→ **WHAT NEEDS TO BE DONE**
Could you transcribe exactly the lines below, from the line with "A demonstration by" through the line with "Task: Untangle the", and nothing else, leaving out the pictures?

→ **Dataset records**
■ ■ ■ ■
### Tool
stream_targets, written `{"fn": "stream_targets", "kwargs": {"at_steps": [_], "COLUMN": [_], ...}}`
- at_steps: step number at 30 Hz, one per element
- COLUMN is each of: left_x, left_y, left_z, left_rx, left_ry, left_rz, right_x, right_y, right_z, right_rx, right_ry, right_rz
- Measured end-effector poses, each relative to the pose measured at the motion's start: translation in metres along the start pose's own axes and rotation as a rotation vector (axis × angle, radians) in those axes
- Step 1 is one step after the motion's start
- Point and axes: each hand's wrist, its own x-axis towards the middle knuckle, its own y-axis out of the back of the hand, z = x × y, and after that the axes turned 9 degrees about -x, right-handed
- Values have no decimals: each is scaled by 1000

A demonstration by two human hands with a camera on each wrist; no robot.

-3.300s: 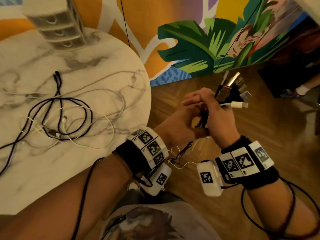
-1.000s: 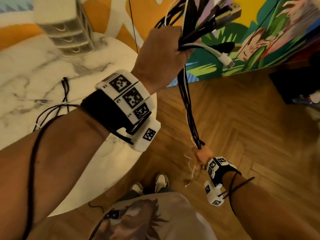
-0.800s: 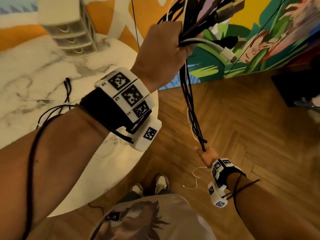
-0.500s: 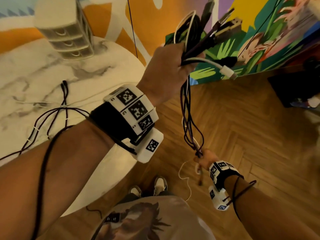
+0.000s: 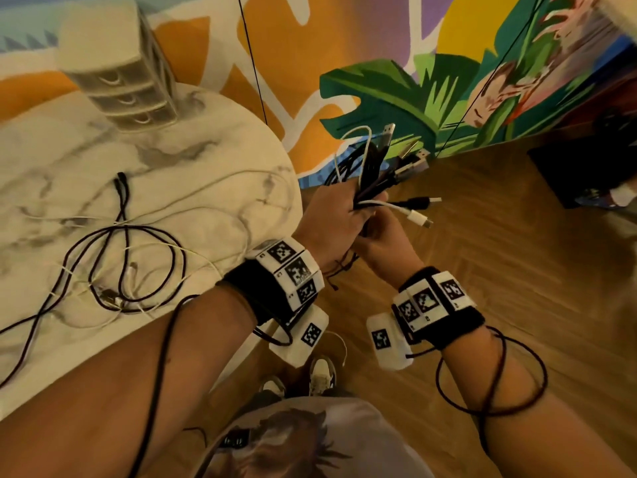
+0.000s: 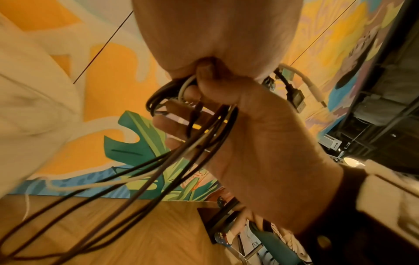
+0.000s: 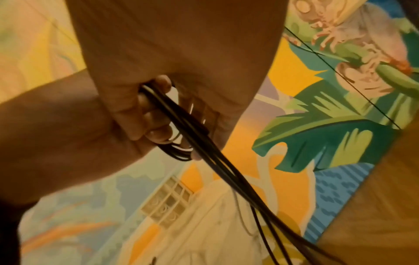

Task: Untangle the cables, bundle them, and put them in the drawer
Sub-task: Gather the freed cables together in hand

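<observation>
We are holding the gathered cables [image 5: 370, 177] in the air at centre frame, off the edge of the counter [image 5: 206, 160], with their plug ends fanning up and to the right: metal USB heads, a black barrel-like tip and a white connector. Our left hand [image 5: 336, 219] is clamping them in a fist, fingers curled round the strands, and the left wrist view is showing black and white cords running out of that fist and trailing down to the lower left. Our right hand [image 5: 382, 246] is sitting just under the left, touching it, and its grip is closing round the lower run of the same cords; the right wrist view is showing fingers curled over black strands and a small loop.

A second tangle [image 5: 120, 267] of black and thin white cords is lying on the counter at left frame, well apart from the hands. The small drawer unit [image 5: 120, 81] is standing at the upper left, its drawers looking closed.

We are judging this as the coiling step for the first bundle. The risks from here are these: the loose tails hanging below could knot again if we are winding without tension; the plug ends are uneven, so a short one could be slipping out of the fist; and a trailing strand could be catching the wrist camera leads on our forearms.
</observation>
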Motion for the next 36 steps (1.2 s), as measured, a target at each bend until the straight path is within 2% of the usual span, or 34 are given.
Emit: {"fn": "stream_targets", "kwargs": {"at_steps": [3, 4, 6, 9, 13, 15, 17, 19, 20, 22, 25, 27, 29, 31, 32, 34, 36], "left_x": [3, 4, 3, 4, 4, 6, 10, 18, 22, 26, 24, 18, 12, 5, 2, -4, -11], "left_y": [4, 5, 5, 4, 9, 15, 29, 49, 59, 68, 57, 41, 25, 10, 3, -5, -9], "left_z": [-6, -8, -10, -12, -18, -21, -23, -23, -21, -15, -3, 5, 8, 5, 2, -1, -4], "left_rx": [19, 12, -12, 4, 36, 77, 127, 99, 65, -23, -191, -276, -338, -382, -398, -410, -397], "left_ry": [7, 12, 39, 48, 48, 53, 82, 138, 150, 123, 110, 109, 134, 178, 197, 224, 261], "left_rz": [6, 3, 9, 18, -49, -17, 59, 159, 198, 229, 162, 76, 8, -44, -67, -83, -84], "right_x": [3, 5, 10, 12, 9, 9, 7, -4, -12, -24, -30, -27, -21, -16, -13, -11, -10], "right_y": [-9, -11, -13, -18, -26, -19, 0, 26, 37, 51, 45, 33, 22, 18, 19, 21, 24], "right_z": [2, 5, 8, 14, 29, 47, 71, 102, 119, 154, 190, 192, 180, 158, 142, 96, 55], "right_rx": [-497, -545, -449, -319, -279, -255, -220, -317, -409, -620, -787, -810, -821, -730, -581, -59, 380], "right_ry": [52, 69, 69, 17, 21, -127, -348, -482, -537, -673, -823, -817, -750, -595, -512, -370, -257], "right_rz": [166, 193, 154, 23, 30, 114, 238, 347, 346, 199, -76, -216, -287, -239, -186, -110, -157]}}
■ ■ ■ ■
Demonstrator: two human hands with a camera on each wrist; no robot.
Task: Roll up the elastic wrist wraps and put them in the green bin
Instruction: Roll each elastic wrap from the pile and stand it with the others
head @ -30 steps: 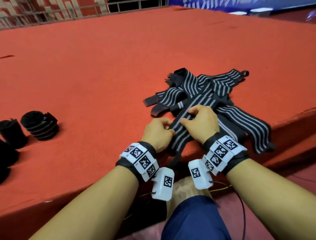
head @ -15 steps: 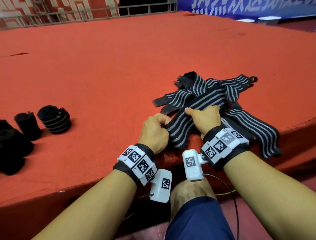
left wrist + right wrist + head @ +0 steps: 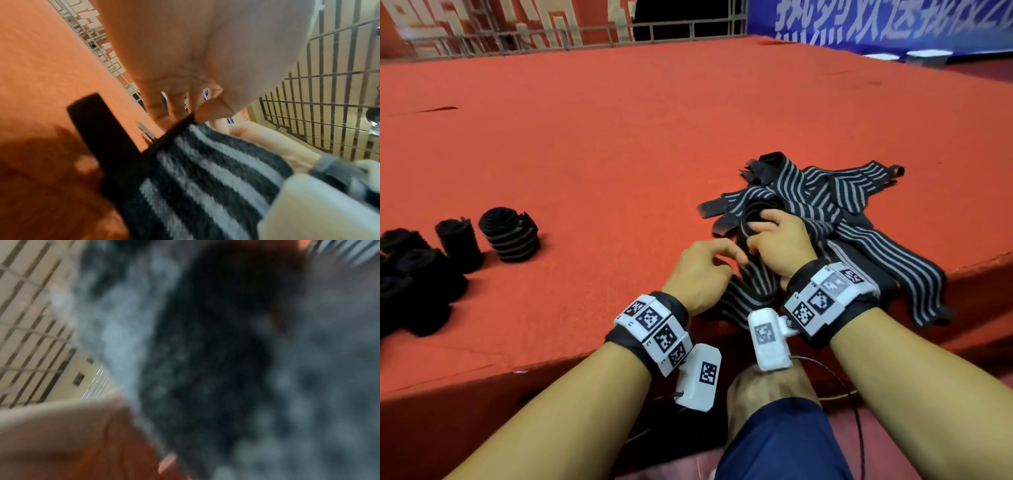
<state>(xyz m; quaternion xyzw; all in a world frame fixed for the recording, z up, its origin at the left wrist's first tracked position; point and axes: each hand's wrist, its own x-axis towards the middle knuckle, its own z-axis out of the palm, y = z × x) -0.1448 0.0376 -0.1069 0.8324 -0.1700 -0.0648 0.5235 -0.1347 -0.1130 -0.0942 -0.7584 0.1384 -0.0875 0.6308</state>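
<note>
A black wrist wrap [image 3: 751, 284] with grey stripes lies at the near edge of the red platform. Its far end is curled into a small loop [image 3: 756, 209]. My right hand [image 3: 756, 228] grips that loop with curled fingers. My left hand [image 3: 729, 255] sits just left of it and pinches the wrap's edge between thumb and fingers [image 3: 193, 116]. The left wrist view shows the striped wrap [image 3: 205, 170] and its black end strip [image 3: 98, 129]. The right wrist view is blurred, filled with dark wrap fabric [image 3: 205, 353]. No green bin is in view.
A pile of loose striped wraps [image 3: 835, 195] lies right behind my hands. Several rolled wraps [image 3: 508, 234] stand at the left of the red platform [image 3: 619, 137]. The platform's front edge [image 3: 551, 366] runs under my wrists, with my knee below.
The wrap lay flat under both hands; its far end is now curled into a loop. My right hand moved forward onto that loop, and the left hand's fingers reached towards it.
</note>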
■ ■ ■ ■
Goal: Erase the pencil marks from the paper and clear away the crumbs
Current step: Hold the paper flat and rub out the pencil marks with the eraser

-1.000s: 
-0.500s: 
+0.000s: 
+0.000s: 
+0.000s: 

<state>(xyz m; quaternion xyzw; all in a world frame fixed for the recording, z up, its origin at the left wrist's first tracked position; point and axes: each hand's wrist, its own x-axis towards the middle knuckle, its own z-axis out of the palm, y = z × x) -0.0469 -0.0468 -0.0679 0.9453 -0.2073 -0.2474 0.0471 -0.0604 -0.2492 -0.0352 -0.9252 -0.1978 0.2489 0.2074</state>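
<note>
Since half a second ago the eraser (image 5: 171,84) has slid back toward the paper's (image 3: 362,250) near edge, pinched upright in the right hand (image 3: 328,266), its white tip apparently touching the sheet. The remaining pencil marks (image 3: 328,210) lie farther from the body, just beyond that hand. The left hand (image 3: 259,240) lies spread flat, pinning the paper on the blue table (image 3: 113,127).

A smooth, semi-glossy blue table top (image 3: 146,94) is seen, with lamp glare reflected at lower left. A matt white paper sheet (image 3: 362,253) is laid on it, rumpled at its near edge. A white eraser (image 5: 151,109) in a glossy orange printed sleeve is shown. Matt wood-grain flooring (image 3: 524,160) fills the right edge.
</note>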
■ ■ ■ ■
→ **WRITTEN RESPONSE**
A demonstration by two human hands with a camera on each wrist; no robot.

-3.300s: 
-1.000s: 
-0.800s: 
-0.500s: 
+0.000s: 
+0.000s: 
+0.000s: 

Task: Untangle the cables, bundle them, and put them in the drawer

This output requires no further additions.